Given data –
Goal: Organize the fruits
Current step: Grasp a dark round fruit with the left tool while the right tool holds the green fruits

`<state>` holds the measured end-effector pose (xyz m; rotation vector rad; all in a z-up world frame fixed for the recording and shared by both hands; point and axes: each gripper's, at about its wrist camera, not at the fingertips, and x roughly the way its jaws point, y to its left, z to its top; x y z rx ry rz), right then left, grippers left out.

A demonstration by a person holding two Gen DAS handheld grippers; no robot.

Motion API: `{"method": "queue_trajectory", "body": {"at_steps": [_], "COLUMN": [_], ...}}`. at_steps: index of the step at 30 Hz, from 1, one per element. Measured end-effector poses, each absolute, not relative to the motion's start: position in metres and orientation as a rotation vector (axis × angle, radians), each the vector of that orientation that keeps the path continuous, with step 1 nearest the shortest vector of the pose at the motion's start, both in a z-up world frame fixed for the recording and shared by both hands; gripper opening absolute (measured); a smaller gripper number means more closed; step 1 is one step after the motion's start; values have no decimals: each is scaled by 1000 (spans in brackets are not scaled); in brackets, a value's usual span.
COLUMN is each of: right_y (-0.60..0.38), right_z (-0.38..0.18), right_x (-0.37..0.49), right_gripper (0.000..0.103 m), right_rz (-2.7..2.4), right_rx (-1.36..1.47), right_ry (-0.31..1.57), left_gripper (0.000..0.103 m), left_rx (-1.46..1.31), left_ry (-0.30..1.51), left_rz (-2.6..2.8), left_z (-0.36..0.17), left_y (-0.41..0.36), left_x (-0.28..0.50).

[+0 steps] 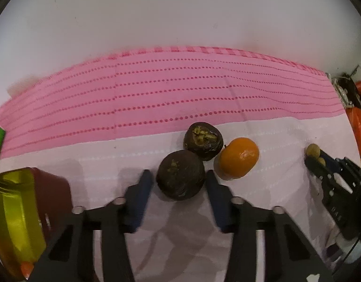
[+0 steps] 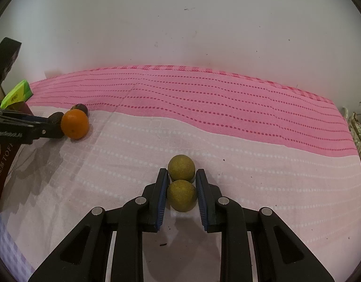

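Note:
A dark brown round fruit [image 1: 180, 181] lies on the pale cloth [image 1: 274, 188], and my left gripper [image 1: 179, 175] is shut on it, a blue pad against each side. Just beyond sit a second dark fruit [image 1: 204, 141] with a split top and an orange [image 1: 239, 157], both touching it. In the right wrist view my right gripper [image 2: 182, 172] is shut on a yellow-green round fruit [image 2: 181, 196]. A matching fruit [image 2: 181, 168] rests against that one, just past the fingertips. The orange [image 2: 74, 124] shows at the far left there.
A gold and maroon box [image 1: 20, 211] stands close to the left of my left gripper, with a green packet [image 2: 15, 94] and a black box [image 2: 4, 65] behind it. A pink dotted cloth [image 2: 204, 98] covers the back up to a white wall. Orange clutter [image 1: 359, 122] sits at the right edge.

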<state>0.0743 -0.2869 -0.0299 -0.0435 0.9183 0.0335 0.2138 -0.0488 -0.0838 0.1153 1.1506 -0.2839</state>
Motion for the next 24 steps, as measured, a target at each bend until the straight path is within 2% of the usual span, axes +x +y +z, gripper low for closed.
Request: {"method": "queue_trajectory", "body": {"at_steps": [1, 14, 24], "right_y": [-287, -287, -280], "right_z": [-30, -30, -30], "right_x": [74, 75, 63], "right_gripper": [25, 25, 25], "right_rz": [34, 33, 3], "right_rx": [-43, -45, -24], "right_ry": [918, 918, 918], "left_gripper": [35, 34, 34], "left_rx": [116, 112, 103], "left_ry": [1148, 1200, 1127], "left_rz": [-280, -256, -271], "left_z": [-83, -76, -29], "left_y": [-49, -34, -16], "left_x": [213, 165, 110]}}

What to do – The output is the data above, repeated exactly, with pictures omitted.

Problem solution –
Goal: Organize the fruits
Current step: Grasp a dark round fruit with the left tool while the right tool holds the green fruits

`<state>` holds the measured end-effector pose (xyz m; rotation vector rad; all in a z-up world frame fixed for the recording and shared by both hands; point and axes: each gripper's, at about its wrist camera, not at the fingertips, and x roughly the way its jaws point, y to its left, z to its top; x y z rx ry rz), right then left, grippers left out.

A demonstration by a person holding two Gen DAS handheld grippers; no robot.

Motion API: `{"method": "queue_trajectory", "body": {"at_steps": [_], "COLUMN": [_], ...}}`. at_steps: index of the step at 30 Hz, from 1, one per element. Measured end-effector poses, each absolute, not relative to the motion's start: position in metres and orientation as a rotation vector (axis × angle, radians), each the vector of that orientation that keeps the path continuous, with step 1 nearest the shortest vector of the pose at the motion's start, both in a z-up world frame fixed for the recording and shared by both hands; gripper opening absolute (measured); a smaller gripper number means more closed; step 1 is one step after the motion's start; values have no decimals: each is scaled by 1000 (spans in brackets are not scaled); in brackets, a value's usual span.
COLUMN is each of: right_y (-0.60..0.38), right_z (-0.38..0.18), right_x (-0.37..0.49), right_gripper (0.000..0.103 m), right_rz (-2.7..2.4), right_rx (-1.36..1.47), right_ry (-0.31..1.57), left_gripper (0.000..0.103 m), left_rx (-1.46..1.31), left_ry (-0.30..1.51), left_rz (-2.6..2.8), left_z (-0.36..0.17), left_y (-0.41..0.36), left_x (-0.28..0.50).

[+0 steps] 
[+0 steps] 

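Note:
A dark brown round fruit [image 1: 180, 181] lies on the pale cloth [image 1: 274, 188], and my left gripper [image 1: 179, 175] is shut on it, a blue pad against each side. Just beyond sit a second dark fruit [image 1: 204, 141] with a split top and an orange [image 1: 239, 157], both touching it. In the right wrist view my right gripper [image 2: 182, 172] is shut on a yellow-green round fruit [image 2: 181, 196]. A matching fruit [image 2: 181, 168] rests against that one, just past the fingertips. The orange [image 2: 74, 124] shows at the far left there.
A gold and maroon box [image 1: 20, 211] stands close to the left of my left gripper, with a green packet [image 2: 15, 94] and a black box [image 2: 4, 65] behind it. A pink dotted cloth [image 2: 204, 98] covers the back up to a white wall. Orange clutter [image 1: 359, 122] sits at the right edge.
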
<state>0.0743 -0.2869 -0.0299 -0.0435 0.9183 0.0335 0.2138 -0.0488 -0.0838 0.1153 1.1506 -0.2839</state>
Motion for the next 24 steps, as measured, a target at each bend until the straight path is within 2% of the usual span, axes +x +y +z, gripper low for closed.
Request: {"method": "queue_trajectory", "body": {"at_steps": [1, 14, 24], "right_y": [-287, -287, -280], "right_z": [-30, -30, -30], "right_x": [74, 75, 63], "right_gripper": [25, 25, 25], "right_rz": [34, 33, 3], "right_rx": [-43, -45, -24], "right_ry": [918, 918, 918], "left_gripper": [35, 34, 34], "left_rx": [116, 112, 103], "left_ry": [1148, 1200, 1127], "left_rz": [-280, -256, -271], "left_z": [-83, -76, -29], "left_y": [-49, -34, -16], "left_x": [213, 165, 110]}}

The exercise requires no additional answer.